Problem is a back side support makes the grinder belt captive, so changing it gets messy

Yes, vfd on 2 HP motor.  I wondered  how useful the disc sander is for most people, your comment on not using it is hlpful.


----------



## keeena (Jan 3, 2022)

rabler said:


> Problem is a back side support makes the grinder belt captive, so changing it gets messy
> 
> Yes, vfd on 2 HP motor.  I wondered  how useful the disc sander is for most people, your comment on not using it is hlpful.


GP about the belt changes. Would a center support be possible in your design?
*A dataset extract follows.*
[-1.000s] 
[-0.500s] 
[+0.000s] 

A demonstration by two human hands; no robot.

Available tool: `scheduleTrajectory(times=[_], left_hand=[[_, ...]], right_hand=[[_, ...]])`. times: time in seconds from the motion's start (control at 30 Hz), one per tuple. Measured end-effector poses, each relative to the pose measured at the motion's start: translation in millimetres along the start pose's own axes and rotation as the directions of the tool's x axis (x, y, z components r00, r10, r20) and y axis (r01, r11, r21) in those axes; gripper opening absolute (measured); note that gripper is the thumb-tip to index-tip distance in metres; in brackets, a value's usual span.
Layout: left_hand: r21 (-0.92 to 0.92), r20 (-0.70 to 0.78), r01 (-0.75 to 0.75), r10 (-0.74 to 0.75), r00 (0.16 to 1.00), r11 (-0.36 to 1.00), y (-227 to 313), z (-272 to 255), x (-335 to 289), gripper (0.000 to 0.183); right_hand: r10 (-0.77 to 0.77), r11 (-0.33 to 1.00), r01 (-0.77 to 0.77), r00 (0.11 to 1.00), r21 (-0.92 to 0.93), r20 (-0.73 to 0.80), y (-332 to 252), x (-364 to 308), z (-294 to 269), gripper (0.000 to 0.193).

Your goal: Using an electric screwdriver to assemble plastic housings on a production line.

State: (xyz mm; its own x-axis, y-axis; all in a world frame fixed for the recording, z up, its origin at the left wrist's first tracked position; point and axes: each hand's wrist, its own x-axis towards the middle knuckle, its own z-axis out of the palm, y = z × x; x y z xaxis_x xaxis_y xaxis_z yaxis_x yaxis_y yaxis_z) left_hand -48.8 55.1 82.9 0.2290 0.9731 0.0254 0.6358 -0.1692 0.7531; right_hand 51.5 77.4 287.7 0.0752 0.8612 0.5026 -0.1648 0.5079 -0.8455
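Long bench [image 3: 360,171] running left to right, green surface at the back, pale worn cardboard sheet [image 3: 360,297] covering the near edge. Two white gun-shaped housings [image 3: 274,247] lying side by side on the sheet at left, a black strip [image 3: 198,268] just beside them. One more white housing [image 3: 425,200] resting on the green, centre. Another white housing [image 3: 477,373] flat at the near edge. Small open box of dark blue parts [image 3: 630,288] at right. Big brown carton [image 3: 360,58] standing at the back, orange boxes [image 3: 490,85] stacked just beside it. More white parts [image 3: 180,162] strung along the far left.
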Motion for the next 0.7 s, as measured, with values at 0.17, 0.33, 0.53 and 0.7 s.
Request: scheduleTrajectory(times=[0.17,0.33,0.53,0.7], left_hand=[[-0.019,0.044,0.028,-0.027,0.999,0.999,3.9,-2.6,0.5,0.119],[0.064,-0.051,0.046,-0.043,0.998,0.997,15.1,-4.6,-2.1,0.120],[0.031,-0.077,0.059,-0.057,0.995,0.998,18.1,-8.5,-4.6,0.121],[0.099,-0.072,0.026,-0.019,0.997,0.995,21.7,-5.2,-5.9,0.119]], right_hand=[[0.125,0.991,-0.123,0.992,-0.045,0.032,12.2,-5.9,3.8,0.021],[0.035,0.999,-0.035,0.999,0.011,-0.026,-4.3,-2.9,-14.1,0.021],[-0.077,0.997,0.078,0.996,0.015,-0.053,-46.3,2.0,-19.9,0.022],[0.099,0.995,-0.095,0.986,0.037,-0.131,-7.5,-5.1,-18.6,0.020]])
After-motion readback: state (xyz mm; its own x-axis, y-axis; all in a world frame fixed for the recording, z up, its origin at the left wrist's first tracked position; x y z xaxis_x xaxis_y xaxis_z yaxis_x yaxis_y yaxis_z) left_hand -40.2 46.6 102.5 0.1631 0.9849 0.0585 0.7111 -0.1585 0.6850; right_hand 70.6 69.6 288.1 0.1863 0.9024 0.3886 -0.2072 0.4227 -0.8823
Or a quickly removable table like some of the belt table designs?


----------



## mikey (Jan 4, 2022)

rabler said:


> I wondered  how useful the disc sander is for most people, your comment on not using it is hlpful.
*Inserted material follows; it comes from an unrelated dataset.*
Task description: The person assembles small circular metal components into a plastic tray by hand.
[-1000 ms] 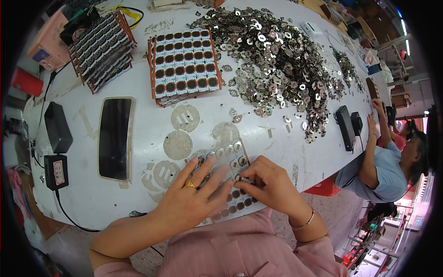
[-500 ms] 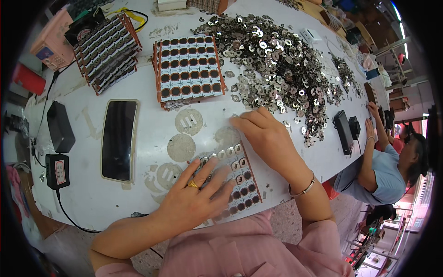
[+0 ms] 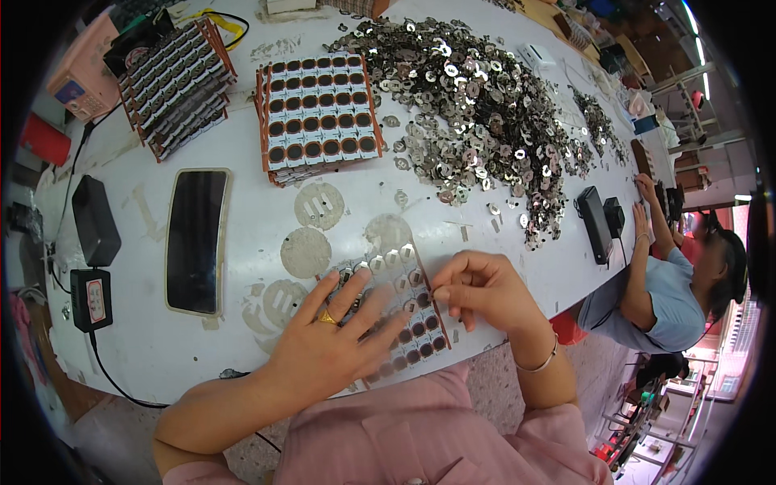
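A panel of small circuit boards (image 3: pixel 423 339) lies at the table's near edge, with rows of dark round spots. Silvery metal clips (image 3: pixel 393 257) sit on its far rows. My left hand (image 3: pixel 335 331), with a gold ring, is spread open over the panel's left part and hides some of it. Two of its fingers are blurred. At the panel's right edge my right hand (image 3: pixel 485 291) has thumb and forefinger pinched together. Whatever those fingertips hold, if anything, is too small to make out.
A large heap of loose metal clips (image 3: pixel 485 121) covers the far right. Stacked panels (image 3: pixel 323 109) and another stack (image 3: pixel 178 89) stand at the back. A phone (image 3: pixel 196 242) and black adapters (image 3: pixel 90 299) lie left. Another person (image 3: pixel 679 283) sits at the right side.
My right hand has moved from beyond the panel's far edge, nearer to me, to its right edge. My left hand stays over the panel. The whole view has shifted slightly.
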Available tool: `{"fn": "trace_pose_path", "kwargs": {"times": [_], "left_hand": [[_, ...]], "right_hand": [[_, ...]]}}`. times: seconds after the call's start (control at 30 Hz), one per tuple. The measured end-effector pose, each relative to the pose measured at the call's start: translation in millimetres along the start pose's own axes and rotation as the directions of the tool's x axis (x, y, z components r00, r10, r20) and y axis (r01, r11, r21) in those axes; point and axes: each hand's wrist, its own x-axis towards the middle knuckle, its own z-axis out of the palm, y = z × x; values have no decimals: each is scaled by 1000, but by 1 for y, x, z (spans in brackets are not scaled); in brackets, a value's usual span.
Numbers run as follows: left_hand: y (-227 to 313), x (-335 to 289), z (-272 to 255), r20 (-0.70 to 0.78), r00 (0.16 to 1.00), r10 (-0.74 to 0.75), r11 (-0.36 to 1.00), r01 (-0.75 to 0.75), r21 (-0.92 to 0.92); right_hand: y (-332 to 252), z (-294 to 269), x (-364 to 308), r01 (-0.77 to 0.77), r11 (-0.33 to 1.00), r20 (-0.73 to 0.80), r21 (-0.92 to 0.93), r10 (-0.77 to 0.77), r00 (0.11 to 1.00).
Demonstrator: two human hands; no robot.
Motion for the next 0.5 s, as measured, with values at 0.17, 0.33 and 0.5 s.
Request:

I had a disc on my belt sander and took it off. The disc was useful for wood but not so much for metal and it was a hassle to change the stick on paper if I needed a different grit. You also need a table in front of the disc for it to be useful. Personally, I wouldn't do it but that's me.


----------



## mksj (Jan 4, 2022)

I do not think that the layout is a good combination unless it is has its own base. I think it would be a bit awkward to use with the disc so far back. That being the case, I have a small bench top unit that I use both the disc and belt and find it handy for small stuff, I plan to upgrade it to a bigger version. But for bigger projects and large metal shaping, I use a Jet J-4200 which is a 6x48 belt and a 12" disc. I almost always use the 12" disc sander as opposed to the belt. It has a good size table that is locked on both ends and very sturdy. The unit is free standing with the motor in the base so very easy to use either sanding unit. Getting good sanding discs/belts they last a long time, I use 60 grit on both. The disc and belt operate at different speeds, disc is primarily for metal.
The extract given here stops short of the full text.